[GOAL OF THE EXERCISE] Quote, with no changes, the lines that run from the top of the material to the line with "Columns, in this", both included.

Top of DATASET EXCERPT

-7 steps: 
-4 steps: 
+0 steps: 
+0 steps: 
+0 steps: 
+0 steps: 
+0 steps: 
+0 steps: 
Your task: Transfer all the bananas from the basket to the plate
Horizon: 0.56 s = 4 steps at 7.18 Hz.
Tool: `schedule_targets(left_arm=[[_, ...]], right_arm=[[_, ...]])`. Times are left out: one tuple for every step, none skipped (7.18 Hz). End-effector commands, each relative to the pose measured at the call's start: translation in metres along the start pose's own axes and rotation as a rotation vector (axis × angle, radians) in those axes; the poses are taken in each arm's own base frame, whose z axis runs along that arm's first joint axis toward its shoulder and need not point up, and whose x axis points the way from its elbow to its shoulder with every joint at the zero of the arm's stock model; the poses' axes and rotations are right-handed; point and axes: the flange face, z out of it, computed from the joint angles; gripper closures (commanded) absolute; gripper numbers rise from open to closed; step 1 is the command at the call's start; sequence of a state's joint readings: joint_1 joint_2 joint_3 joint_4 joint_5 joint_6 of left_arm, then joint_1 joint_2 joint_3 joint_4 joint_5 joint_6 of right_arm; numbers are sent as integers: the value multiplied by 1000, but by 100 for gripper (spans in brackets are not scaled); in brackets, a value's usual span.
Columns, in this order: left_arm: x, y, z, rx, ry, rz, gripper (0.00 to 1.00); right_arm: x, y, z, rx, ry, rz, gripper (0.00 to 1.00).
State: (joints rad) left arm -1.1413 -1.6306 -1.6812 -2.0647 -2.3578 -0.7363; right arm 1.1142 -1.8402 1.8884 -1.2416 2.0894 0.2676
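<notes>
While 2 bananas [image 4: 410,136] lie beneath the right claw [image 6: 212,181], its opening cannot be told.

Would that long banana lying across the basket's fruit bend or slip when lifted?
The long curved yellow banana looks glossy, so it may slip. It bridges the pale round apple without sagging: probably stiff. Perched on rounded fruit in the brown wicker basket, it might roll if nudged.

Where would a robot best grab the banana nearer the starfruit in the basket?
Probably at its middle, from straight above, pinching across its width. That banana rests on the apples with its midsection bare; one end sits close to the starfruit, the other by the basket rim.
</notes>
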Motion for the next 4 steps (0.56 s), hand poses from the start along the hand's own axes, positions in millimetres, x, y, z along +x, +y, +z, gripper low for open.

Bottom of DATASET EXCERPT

[OUTPUT FOR THIS EXERCISE]
-7 steps: 
-4 steps: 
+0 steps: 
+0 steps: 
+0 steps: 
+0 steps: 
+0 steps: 
+0 steps: 
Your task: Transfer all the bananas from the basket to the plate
Horizon: 0.56 s = 4 steps at 7.18 Hz.
Tool: `schedule_targets(left_arm=[[_, ...]], right_arm=[[_, ...]])`. Times are left out: one tuple for every step, none skipped (7.18 Hz). End-effector commands, each relative to the pose measured at the call's start: translation in metres along the start pose's own axes and rotation as a rotation vector (axis × angle, radians) in those axes; the poses are taken in each arm's own base frame, whose z axis runs along that arm's first joint axis toward its shoulder and need not point up, and whose x axis points the way from its elbow to its shoulder with every joint at the zero of the arm's stock model; the poses' axes and rotations are right-handed; point and axes: the flange face, z out of it, computed from the joint angles; gripper closures (commanded) absolute; gripper numbers rise from open to closed; step 1 is the command at the call's start; sequence of a state's joint readings: joint_1 joint_2 joint_3 joint_4 joint_5 joint_6 of left_arm, then joint_1 joint_2 joint_3 joint_4 joint_5 joint_6 of right_arm; numbers are sent as integers: the value multiplied by 1000, but by 100 for gripper (spans in brackets are not scaled); in brackets, a value's usual span.
Columns, in this order: left_arm: x, y, z, rx, ry, rz, gripper (0.00 to 1.00); right_arm: x, y, z, rx, ry, rz, gripper (0.00 to 1.00).

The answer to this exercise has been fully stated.